# WordNet
Today we will learn about WordNet and its Synsets.

Let’s look at a real example by using nltk ’s WordNet interface to explore synsets
associated with the term, 'fruit' . We can do this using the following code snippet:

In [3]:
from nltk.corpus import wordnet as wn
import pandas as pd

In [4]:
term = 'fruit'
synsets = wn.synsets(term)

In [5]:
# display total synsets
print('Total Synsets:', len(synsets))

Total Synsets: 5


We can see that there are a total of five synsets associated with the term 'fruit' .
What can these synsets indicate? We can dig deeper into each synset and its components
using the following code snippet:

In [6]:
for synset in synsets:
    print('Synset:', synset)
    print('Part of speech:', synset.lexname())
    print('Definition:', synset.definition())
    print('Lemmas:', synset.lemma_names())
    print('Examples:', synset.examples())
    print()

Synset: Synset('fruit.n.01')
Part of speech: noun.plant
Definition: the ripened reproductive body of a seed plant
Lemmas: ['fruit']
Examples: []

Synset: Synset('yield.n.03')
Part of speech: noun.artifact
Definition: an amount of a product
Lemmas: ['yield', 'fruit']
Examples: []

Synset: Synset('fruit.n.03')
Part of speech: noun.event
Definition: the consequence of some effort or action
Lemmas: ['fruit']
Examples: ['he lived long enough to see the fruit of his policies']

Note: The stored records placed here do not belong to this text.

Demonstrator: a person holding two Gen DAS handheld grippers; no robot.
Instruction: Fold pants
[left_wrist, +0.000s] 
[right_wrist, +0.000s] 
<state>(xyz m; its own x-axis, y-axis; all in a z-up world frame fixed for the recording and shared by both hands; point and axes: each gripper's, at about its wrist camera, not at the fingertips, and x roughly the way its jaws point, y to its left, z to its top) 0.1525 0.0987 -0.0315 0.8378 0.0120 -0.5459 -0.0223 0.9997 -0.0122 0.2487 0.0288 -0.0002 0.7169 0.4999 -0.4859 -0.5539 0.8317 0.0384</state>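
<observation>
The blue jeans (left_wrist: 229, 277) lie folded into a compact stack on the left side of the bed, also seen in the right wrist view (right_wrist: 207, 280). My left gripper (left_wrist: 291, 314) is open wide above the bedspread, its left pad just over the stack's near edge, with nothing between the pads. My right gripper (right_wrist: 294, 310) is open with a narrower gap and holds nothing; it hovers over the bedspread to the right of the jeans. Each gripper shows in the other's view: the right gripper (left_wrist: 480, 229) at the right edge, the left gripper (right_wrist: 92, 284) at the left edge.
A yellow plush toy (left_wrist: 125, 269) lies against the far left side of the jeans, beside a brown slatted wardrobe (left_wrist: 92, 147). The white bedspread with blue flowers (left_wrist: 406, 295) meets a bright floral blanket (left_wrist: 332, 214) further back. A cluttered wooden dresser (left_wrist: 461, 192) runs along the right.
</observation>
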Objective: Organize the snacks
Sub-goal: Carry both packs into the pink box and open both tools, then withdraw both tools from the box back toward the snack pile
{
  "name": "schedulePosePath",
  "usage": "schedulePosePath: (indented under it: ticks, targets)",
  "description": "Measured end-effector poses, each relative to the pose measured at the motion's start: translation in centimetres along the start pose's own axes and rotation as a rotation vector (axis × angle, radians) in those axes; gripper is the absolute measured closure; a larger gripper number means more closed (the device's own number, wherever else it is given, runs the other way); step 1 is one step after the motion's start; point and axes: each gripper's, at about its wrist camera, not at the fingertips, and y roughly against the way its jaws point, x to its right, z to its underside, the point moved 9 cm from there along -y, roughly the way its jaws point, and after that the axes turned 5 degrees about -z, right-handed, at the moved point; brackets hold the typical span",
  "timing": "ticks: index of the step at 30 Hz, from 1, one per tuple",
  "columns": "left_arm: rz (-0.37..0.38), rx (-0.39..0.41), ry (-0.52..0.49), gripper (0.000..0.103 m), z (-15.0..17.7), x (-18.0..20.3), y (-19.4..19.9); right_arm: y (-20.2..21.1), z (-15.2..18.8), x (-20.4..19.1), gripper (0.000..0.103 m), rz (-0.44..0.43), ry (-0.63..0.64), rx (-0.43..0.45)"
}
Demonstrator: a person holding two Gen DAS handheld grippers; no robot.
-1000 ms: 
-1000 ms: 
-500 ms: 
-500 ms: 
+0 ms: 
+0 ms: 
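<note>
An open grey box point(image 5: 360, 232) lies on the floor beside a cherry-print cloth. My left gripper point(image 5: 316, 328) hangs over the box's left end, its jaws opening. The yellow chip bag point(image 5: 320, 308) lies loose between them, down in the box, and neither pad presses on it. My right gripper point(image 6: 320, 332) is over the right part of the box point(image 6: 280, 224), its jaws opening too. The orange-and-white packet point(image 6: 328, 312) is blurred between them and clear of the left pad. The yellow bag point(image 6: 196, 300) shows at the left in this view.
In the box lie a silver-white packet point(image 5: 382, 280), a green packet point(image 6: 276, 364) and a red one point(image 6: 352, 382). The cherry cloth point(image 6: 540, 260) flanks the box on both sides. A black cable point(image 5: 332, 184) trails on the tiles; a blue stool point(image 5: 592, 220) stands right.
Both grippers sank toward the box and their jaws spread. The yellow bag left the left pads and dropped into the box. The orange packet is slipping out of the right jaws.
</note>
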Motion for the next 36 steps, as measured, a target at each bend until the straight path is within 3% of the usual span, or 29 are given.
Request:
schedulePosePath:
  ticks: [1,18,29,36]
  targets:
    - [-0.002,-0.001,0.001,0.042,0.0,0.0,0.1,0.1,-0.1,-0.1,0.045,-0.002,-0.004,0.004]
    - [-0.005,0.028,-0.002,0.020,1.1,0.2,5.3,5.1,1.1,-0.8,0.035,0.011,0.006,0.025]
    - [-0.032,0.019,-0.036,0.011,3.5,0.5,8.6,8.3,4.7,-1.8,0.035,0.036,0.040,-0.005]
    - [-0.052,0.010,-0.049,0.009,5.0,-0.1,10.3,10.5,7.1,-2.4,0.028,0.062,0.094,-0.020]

Synset: Synset('fruit.v.01')
Part of speech: verb.creation
Definition: cause to bear fruit
Lemmas: ['fruit']
Examples: []

Synset: Synset('fruit.v.02')
Part of speech: verb.creation
Definition: bear fruit
Lemmas: ['fruit']
Examples: ['the trees fruited early this year']



The preceding output shows us details pertaining to each synset associated with
the term 'fruit' , and the definitions give us the sense of each synset and the lemma
associated with it. The part of speech for each synset is also mentioned, which includes
nouns and verbs. Some examples are also depicted in the preceding output that show
how the term is used in actual sentences.

# Exercise 1:
The polysemy of a word is the number of senses it has. 
Using WordNet, we can determine that the noun dog has 7 senses with: len(wn.synsets('dog', 'n')). 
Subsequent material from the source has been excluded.